* _What the task asks_:
Scan the data for "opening" and copy each matching line.

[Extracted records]
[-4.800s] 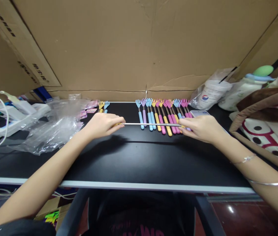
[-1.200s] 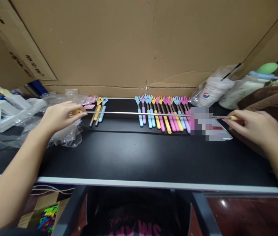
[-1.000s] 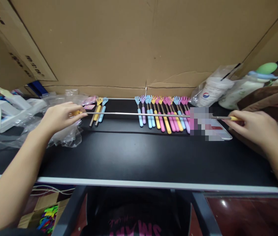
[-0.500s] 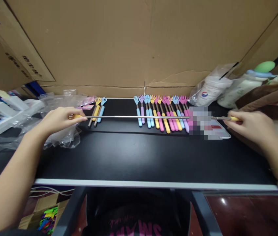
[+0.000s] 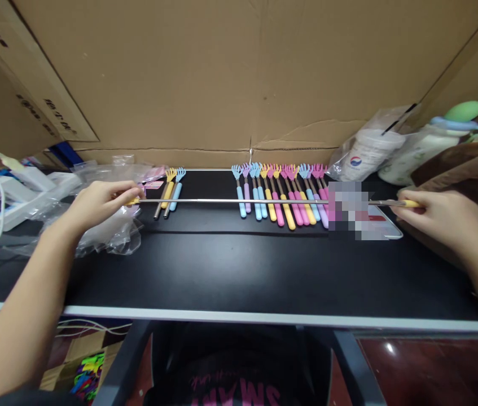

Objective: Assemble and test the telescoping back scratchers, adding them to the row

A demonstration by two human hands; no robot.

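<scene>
A telescopic back scratcher (image 5: 222, 201) is drawn out long and level above the table, its thin metal rod stretching between my hands. My left hand (image 5: 101, 206) is closed round its yellow left end, mostly hidden by the fingers. Its yellow right end sits in the closed fingers of my right hand (image 5: 437, 217). Behind the rod lies a row of collapsed back scratchers (image 5: 283, 194) in blue, purple, pink and yellow, claws toward the cardboard. Nearer my left hand are a yellow back scratcher (image 5: 167, 192) and a blue back scratcher (image 5: 176, 194), with metal tubes beside them.
Clear plastic bags (image 5: 114, 234) lie by my left arm, next to a white power strip (image 5: 31, 194). A bagged cup (image 5: 369, 155) and a bottle (image 5: 429, 152) stand back right. A cardboard wall (image 5: 179, 73) closes off the rear. A blurred patch covers part of a flat item at right.
The view has shifted slightly. The left end of the back scratcher is now more covered by my left hand, and both hands still hold it stretched out.
</scene>
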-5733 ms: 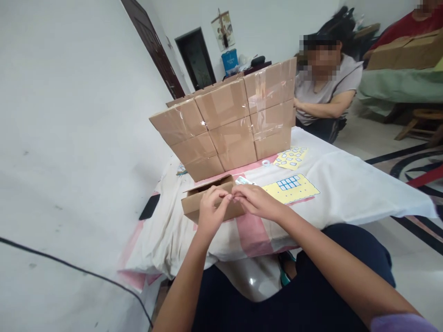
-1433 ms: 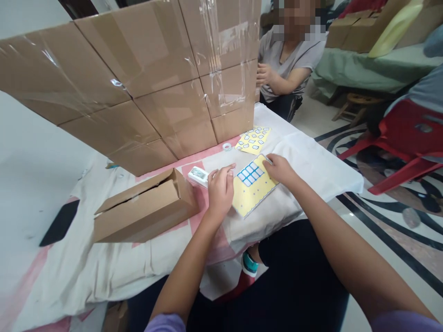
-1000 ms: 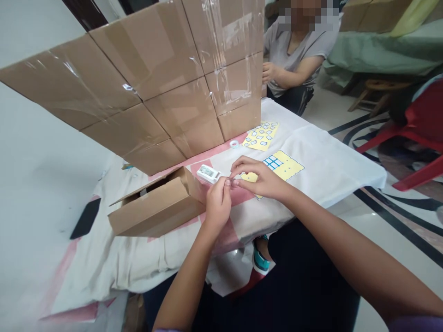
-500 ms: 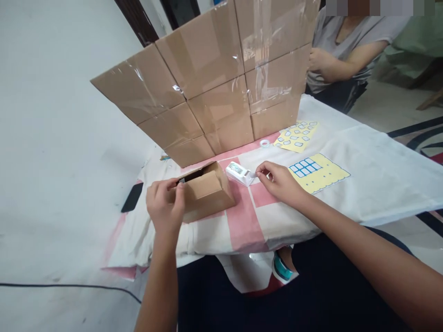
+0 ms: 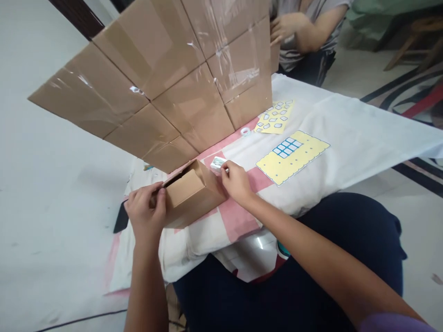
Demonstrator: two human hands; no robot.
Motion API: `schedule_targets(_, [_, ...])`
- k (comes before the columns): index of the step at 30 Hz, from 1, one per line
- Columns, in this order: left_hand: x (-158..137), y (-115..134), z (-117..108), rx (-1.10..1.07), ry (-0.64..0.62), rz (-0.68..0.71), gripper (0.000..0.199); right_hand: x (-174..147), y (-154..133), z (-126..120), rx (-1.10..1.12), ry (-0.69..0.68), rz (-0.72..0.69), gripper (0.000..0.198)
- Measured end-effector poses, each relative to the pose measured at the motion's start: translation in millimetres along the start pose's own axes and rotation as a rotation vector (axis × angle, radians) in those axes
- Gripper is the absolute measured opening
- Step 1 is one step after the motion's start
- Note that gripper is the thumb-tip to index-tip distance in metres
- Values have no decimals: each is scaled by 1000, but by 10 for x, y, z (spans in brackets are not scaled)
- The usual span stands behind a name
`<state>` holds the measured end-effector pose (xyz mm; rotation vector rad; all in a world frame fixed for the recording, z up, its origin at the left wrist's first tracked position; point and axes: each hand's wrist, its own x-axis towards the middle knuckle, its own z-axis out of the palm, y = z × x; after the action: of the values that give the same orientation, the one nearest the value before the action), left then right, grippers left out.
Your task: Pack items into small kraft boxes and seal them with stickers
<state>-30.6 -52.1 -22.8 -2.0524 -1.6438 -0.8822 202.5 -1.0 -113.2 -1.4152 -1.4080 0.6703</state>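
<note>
Currently, my left hand [image 5: 147,207] grips box [image 5: 197,198] at left end, thumb on near side. Box sits on bench [image 5: 363,122], before large cardboard panel [image 5: 194,74]. My right hand [image 5: 237,182] at white case [image 5: 217,163], just by box's right end; fingers bunched, can't make out if they pinch anything. Yellow card [image 5: 297,161] flat nearby. White ring [image 5: 242,132] near panel's foot. Another person's hand [image 5: 289,27] at panel's right edge.

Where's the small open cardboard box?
The small box is just left of centre in the head view, between the left hand and the right hand.
</note>
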Motion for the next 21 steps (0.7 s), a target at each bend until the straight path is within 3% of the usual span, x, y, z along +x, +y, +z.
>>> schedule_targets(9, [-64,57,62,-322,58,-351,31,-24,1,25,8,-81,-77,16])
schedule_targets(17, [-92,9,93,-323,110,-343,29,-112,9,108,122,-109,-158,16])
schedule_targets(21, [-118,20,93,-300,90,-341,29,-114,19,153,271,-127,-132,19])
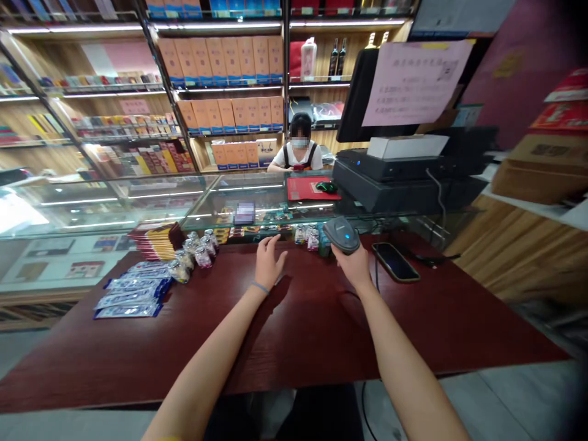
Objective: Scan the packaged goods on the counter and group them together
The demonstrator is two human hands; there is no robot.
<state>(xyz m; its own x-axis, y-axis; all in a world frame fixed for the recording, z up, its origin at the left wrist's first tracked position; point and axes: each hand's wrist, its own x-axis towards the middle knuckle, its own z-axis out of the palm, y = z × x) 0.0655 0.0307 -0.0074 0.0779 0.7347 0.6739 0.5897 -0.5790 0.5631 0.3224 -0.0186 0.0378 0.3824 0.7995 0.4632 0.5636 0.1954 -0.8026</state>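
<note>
My right hand [356, 266] is wrapped round the handle of a dark grey barcode scanner [342, 234], held up over the right half of the table with a blue light on its top. My left hand [271, 260] hovers above the middle of the table, fingers apart, with nothing in it. Between the two hands, near the far edge, stand several small bottles [313, 239] with pink and white labels. Left of my left hand are more small bottles [202, 256], a stack of dark red boxes [158, 241] and a row of blue-and-white packets [133, 291].
A phone [395, 262] lies right of the scanner on the dark red table [294, 343]. Beyond is a glass counter [220, 199] with a red mat [303, 188] and a mouse [326, 187]. A monitor [358, 92] stands at the right. A masked person [298, 153] sits behind the counter.
</note>
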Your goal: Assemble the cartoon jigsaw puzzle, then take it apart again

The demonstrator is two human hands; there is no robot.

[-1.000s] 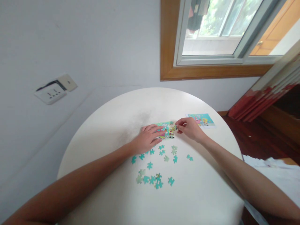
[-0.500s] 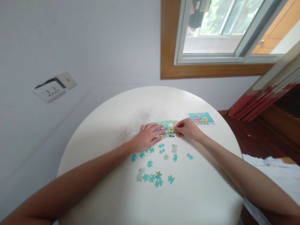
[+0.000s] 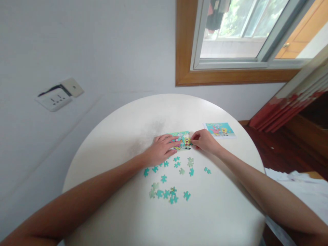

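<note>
A partly joined cartoon jigsaw puzzle [image 3: 187,140] lies on the round white table [image 3: 123,218]. Fingers spread, my left hand [image 3: 161,149] rests flat over its left part and covers some of the picture. My right hand [image 3: 203,140] is at the puzzle's right edge, thumb and fingertips pinched together. A small puzzle piece seems to be between them, mostly hidden by the fingers. Loose turquoise puzzle pieces [image 3: 166,194] are scattered nearer to me, several of them in a cluster. A lone piece [image 3: 207,170] lies below my right forearm.
Beyond my right hand lies a reference picture card [image 3: 220,130] with the same cartoon figures. A white wall with a socket [image 3: 55,99] and a wood-framed window [image 3: 230,77] stand behind the table. White papers [image 3: 299,191] are at the right, below a red and cream curtain [image 3: 289,99].
My right fingertips have shifted very slightly at the puzzle's right edge. My left hand and the loose pieces stay where they were.
</note>
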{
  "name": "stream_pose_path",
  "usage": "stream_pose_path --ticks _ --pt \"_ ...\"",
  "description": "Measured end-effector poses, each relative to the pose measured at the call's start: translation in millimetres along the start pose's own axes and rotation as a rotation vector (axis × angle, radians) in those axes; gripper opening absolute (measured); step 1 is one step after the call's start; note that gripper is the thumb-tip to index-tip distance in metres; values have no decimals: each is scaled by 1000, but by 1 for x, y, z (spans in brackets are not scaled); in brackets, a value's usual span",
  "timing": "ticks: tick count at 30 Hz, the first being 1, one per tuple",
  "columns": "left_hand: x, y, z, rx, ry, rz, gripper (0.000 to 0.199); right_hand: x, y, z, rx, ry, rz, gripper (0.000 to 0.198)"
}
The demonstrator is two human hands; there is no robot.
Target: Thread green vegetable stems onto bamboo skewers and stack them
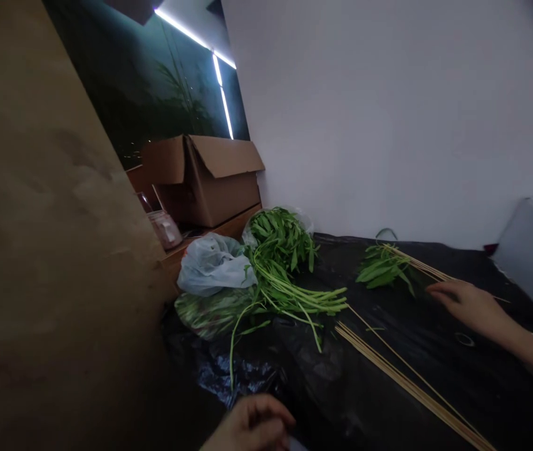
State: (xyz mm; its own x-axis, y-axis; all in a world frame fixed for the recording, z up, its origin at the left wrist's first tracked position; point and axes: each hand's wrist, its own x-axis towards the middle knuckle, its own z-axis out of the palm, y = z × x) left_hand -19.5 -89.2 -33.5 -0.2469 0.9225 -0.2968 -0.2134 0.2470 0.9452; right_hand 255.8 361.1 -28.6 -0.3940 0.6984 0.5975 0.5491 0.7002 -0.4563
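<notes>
While left hand (257,427) curls, grip unclear, right hand (470,310) open near slender wooden sticks (427,268).

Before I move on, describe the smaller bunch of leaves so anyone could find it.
Along the pale wall runs a black sheet. On it, near the right hand, lies the bunch of leaves. Thin sticks meet its leaves; the bigger heap trails long stems.

The black-covered desk (317,391) carries a heap of greens (278,241) with long stems, beside a pale plastic bag (217,263). Thin sticks (388,365) lie nearer; farther back, a small leafy bunch (381,269) touches more sticks (423,265).
</notes>
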Motion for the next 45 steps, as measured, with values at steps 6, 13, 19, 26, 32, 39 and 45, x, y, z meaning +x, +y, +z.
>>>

* _Exercise answer_:
- Gripper is the absolute measured opening
  "description": "Measured end-effector poses, each relative to the pose measured at the call's start: translation in millimetres along the start pose's own axes and rotation as a rotation vector (axis × angle, radians) in those axes; gripper opening absolute (measured); step 1 is one step after the call's start; note that gripper is the thumb-tip to index-tip distance in metres; values have no decimals: each is scaled by 1000, but by 1 for x, y, z (spans in brackets are not scaled); in brackets, a value's usual span",

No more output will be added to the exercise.